Porque el texto que acompañó a las imágenes fue, sencillamente, una declaración de amor en toda regla. «Hoy ha sido el cumpleaños de una de las personas más importantes de mi vida. Y solo puedo darle las gracias a la vida por haberme permitido compartir el camino con alguien como ella», arrancó el hijo de Isabel Pantoja. Y siguió: «Te deseo un año lleno de salud, felicidad, momentos bonitos y muchos sueños cumplidos, porque nadie se merece más que tú recoger todo lo que siembra cada día con esfuerzo, pasión y corazón. Sigue brillando, sigue siendo esa mujer valiente, trabajadora y llena de arte que enamora a cualquiera que tiene la suerte de conocerte». Cerró prometiéndole que seguirá ahí, «celebrando cada una de tus victorias», y con un «te quiero muchísimo» que en su cuenta ya suma miles de reacciones.
El elogio que muchos leen como un dardo dirigido a otra parte
Y aquí es donde el idilio se cruza con la guerra. Porque cada vez que Kiko Rivera ensalza a Lola García, una parte de sus seguidores no lee un piropo: lee un misil dirigido a las madres de sus hijos. La sospecha no ha salido de la nada. El propio DJ escribió hace poco un mensaje que resultaba difícil de interpretar de otro modo: «Durante años conocí a personas que dependían de los demás para salir adelante, pero la vida me regaló a una mujer diferente. Una mujer que se levanta cada día para perseguir sus sueños, que trabaja, que lucha, que se esfuerza y que se ha ganado cada paso que ha dado gracias a su disciplina, su constancia y su arte». La comparación era tan evidente que la lectura fue inmediata, y el nombre que todo el mundo puso al otro lado fue el de Irene Rosales.
La relación entre el DJ y su exmujer, que tras el divorcio arrancó con una cordialidad notable —los dos insistían en que seguían siendo familia y en que sus hijas estaban por encima de todo—, se ha ido deteriorando hasta saltar por los aires.

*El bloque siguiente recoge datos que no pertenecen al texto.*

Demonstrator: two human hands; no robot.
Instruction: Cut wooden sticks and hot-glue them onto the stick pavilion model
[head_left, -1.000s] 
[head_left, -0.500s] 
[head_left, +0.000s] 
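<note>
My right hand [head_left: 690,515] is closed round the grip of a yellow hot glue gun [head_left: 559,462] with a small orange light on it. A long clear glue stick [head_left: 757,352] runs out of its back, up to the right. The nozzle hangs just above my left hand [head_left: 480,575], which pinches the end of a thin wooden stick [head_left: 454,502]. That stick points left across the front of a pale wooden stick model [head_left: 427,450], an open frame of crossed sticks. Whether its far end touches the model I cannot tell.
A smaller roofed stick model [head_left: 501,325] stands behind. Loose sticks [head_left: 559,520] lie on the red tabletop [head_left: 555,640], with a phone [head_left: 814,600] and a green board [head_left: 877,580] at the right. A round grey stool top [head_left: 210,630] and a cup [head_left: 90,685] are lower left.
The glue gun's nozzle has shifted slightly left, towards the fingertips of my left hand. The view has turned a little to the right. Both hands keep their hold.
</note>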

Él le ha dedicado palabras muy duras en los últimos meses y la tensión ha subido varios grados con la campaña publicitaria que ella ha protagonizado para una marca de aperitivos, un movimiento profesional que en el entorno de Kiko no sentó nada bien. Él, por su parte, prefiere ignorar públicamente a quienes le acusan de que su actual pareja sea el origen del conflicto.
La mujer que reconcilió a Kiko con su madre

Conviene entender el lugar que ocupa Lola García en esta historia, porque no es el de una novia más. Desde que el DJ la presentó en sociedad el pasado diciembre, la bailarina se ha convertido en el pilar sobre el que se sostiene su nueva etapa vital, y su papel ha ido mucho más allá de lo sentimental: fue pieza clave en la reconciliación de Kiko Rivera con su madre, Isabel Pantoja, después de años de una guerra pública que parecía irreversible. Es decir, la mujer a la que hoy le regala una Vespa es la misma que ayudó a coser la herida más profunda de su biografía.
De ahí que él mismo lo repita en cada mensaje: nunca se había mostrado así, ni con Irene Rosales ni con Jessica Bueno, las madres de sus hijos. Lo dice él y lo confirma su timeline, convertido desde hace meses en un altar permanente a su pareja. Y así se cierra el círculo de este cumpleaños: un día en el zoo, una moto azul con detalles fluorescentes, una declaración de amor de casi doscientas palabras y, entre líneas, el eco de otra historia que aún no ha terminado. En casa de los Pantoja, ni siquiera un regalo es solo un regalo.